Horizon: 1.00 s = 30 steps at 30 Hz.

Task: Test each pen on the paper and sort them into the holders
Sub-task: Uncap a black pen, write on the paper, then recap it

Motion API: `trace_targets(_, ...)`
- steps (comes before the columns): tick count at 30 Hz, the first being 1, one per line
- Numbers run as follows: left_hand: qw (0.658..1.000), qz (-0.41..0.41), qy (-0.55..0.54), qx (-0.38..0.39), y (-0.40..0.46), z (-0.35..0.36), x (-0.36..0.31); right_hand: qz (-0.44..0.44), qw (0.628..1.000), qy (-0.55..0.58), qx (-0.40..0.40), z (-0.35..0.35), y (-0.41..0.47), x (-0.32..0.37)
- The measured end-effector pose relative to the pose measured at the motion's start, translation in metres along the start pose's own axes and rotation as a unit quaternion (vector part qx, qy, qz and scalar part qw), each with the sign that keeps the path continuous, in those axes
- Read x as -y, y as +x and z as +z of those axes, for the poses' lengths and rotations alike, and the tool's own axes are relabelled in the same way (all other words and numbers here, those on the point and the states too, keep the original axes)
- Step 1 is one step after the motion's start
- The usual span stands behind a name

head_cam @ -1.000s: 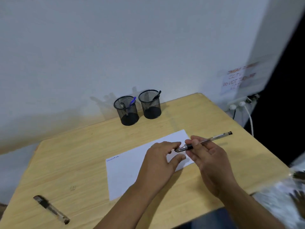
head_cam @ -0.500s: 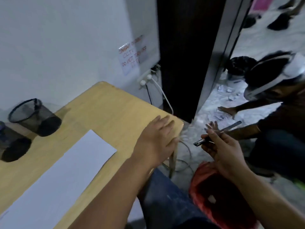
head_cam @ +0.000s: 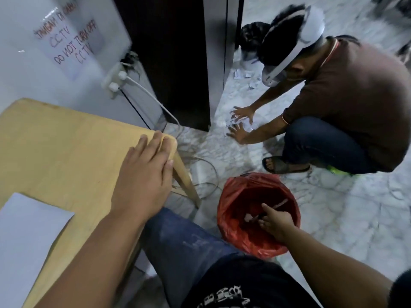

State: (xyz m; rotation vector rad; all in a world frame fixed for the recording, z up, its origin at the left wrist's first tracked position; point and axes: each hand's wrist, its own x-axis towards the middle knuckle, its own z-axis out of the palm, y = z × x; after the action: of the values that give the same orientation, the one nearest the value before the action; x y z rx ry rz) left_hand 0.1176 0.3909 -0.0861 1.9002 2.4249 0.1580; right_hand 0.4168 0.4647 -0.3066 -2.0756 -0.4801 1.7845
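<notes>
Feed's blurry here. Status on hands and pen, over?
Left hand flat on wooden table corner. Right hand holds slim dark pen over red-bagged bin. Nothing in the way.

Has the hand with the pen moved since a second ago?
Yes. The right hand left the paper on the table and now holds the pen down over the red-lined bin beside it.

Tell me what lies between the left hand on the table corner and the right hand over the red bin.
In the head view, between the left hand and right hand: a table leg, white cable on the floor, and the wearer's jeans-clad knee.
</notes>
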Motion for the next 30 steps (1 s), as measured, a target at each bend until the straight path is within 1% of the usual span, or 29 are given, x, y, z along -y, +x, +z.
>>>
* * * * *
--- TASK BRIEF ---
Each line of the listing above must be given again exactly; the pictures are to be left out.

--- OUTPUT BELOW ---
Horizon: 1.00 s = 30 steps at 30 Hz.

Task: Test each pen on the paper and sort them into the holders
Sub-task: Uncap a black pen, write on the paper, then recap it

Motion API: `trace_targets(_, ...)`
- steps (comes before the columns): tick count at 30 Hz, the first being 1, one per line
- Numbers run as follows: left_hand: qw (0.658..1.000), qz (-0.41..0.41), qy (-0.55..0.54), qx (-0.38..0.39), y (-0.40..0.46), z (-0.35..0.36), x (-0.36..0.31); right_hand: qz (-0.44..0.44), qw (0.628..1.000), qy (-0.55..0.58), qx (-0.40..0.40), z (-0.35..0.35), y (-0.41..0.47), x (-0.32..0.37)
- The measured end-effector pose relative to the pose measured at the motion's start, translation in metres along the start pose's own axes and rotation as a unit quaternion (vector part qx, qy, qz and scalar part qw), each with the sign that keeps the path continuous, in those axes
- Read x as -y, y as +x and z as +z of those axes, for the poses' lengths and rotations alike, and the tool's own axes are relabelled in the same way (all other words and numbers here, those on the point and the states too, keep the original axes)
- Step 1 is one step after the motion's start
- The usual span stands behind a name

head_cam @ -1.000s: 
head_cam @ -0.500s: 
head_cam @ +0.000s: 

State: (xyz m; rotation vector rad; all in a world frame fixed for the recording, z up, its origin at the left wrist's first tracked position; point and axes: each hand's wrist, its own x-axis towards the middle knuckle, its own z-axis out of the palm, y = z × x; after the action: of the values that give the same orientation, the one nearest the value before the action; x y z rx ry rz) left_hand 0.1176 0.3909 -0.0861 1.9002 2.4249 0.1580; right_hand 0.4168 0.4647 -0.3066 -2.0756 -0.4801 1.7845
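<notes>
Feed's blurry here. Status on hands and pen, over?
Left hand flat on wooden table corner. Right hand holds slim dark pen over red-bagged bin. Nothing in the way.

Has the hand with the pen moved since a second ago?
Yes. The right hand left the paper on the table and now holds the pen down over the red-lined bin beside it.

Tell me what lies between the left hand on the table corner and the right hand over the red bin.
In the head view, between the left hand and right hand: a table leg, white cable on the floor, and the wearer's jeans-clad knee.
</notes>
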Motion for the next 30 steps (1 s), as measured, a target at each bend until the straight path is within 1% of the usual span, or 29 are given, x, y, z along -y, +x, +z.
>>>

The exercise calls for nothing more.